Replicating Database Changes to a Message Queue is Tricky (evanjones.ca)

[ 2022-December-12 21:01 ]

Let's imagine we have an program that stores its state in a database, and we want other programs to do things when changes occur. For example, we might want to send email notifications if a bank balance drops below a threshold. This is a very common reason applications use message queues like Kafka. Unfortunately, the "trivial" implementation does not work when components fail. I suspect there are many real applications that get this wrong. Most of the time, these applications work correctly, and the changes are replicated across multiple systems. However, when things restart, updates can go missing, or extra updates can appear. In this article, I'm going to try to explain how this can go wrong, and some ways to fix it.

Attempt one: Update both in parallel

The application performs the following operations:

Write the change to the database.
At the same time, publish the message to the message queue.

The problem in this case is that the database update could fail, but publishing the message succeeds. This means applications consuming the stream receive an "extra" update that does not exist in the database.

Attempt two: Update database, then publish message

Okay, let's try again, and make sure that updating the database succeeds:

Write the change to the database.
Wait for the database to confirm the write occurred.
Publish the message to the message queue.

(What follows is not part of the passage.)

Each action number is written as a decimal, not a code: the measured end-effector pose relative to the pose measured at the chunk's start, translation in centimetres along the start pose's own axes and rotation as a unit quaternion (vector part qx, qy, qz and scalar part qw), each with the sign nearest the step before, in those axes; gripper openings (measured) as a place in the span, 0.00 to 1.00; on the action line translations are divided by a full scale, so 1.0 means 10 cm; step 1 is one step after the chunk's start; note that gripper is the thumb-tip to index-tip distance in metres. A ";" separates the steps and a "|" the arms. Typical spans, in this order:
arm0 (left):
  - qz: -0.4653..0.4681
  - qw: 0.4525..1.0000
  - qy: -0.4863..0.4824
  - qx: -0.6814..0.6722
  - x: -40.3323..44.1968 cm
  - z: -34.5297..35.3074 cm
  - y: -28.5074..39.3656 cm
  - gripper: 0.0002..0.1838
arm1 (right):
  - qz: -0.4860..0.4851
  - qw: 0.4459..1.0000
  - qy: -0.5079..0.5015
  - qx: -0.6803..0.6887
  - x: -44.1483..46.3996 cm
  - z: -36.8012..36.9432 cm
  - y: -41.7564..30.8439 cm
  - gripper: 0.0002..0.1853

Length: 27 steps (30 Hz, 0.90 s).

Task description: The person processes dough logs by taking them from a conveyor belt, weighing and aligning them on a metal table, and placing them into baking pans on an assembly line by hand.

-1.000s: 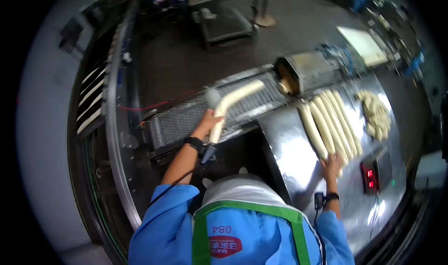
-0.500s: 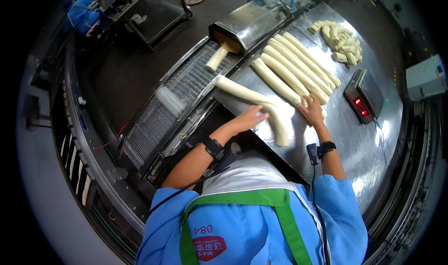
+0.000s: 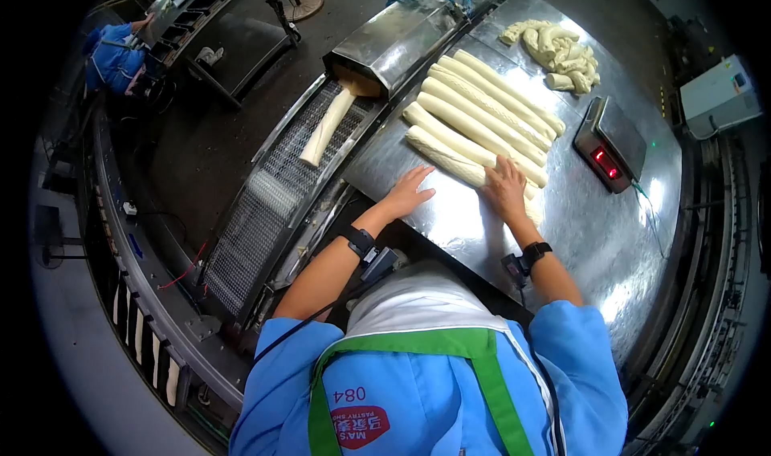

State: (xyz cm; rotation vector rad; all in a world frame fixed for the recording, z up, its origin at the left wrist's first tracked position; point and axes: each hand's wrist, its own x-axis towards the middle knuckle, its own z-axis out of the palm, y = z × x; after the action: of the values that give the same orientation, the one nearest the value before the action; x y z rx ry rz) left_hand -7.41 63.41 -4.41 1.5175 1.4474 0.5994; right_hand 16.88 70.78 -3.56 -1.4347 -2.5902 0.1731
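Observation:
Several long pale dough rolls (image 3: 482,107) lie side by side on the steel table (image 3: 586,239). My right hand (image 3: 507,187) rests with spread fingers on the near ends of the closest rolls. Just left of the nearest roll (image 3: 446,159), my left hand (image 3: 408,193) is open over the table's edge, holding nothing. Another dough roll (image 3: 328,127) lies on the mesh conveyor (image 3: 261,207), its far end at the mouth of the metal housing (image 3: 393,42).
Behind the rolls sits a heap of dough pieces (image 3: 562,54). A scale (image 3: 610,147) with a red display stands at the right, near a white box (image 3: 685,95). A co-worker (image 3: 114,59) is at the far left by a rack. Dough strips (image 3: 138,335) lie in trays lower left.
The roll my left hand held over the conveyor has moved right onto the table beside the others, and that hand has let go. A new roll has come further out of the housing.

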 end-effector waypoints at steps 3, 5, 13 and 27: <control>-0.006 1.000 0.024 -0.001 0.05 -0.11 -0.09 0.26 | 0.045 0.999 -0.017 0.014 0.19 0.01 -0.08 0.21; -0.130 0.981 0.088 0.110 0.02 -0.32 -0.08 0.27 | 0.032 0.999 -0.024 0.025 0.24 0.01 -0.09 0.21; -0.217 0.825 0.423 0.305 -0.43 -1.37 -1.06 0.26 | -0.014 0.995 -0.097 0.014 -0.11 -0.25 0.14 0.32; -0.212 0.861 0.419 0.196 -1.05 -1.46 -1.18 0.13 | 0.080 0.992 -0.091 -0.040 -0.23 -0.17 -0.04 0.26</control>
State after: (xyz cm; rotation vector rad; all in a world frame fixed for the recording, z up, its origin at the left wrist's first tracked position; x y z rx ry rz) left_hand -27.65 56.13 -5.33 1.1803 2.6246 0.7619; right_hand 18.07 68.65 -1.99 -1.7322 -2.6499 0.2328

We fixed the "extra" message update problem! However, we still have a problems: If the application crashes after writing to the database, but before publishing the message, the stream is missing an update. This can be particularly bad if the message queue is unavailable. The application can retry publishing the message for a while. However, if the message queue is down for long enough, it is likely the application will run out of memory, or be restarted. In this case, all the pending updates are lost.

So now what? We can't do the operations sequentially, and we can't do them in parallel. The trick is to order the work so there is a single commit point: the point before which the operation does not happen, but after it does. I find this concept to be very helpful. If you can't find a single commit point in a protocol that should provide some form of atomicity, either you need to keep digging, or the protocol is wrong. In this case, we have two things that store the "correct" state: the message queue, and the database. We need to change it so there is only one.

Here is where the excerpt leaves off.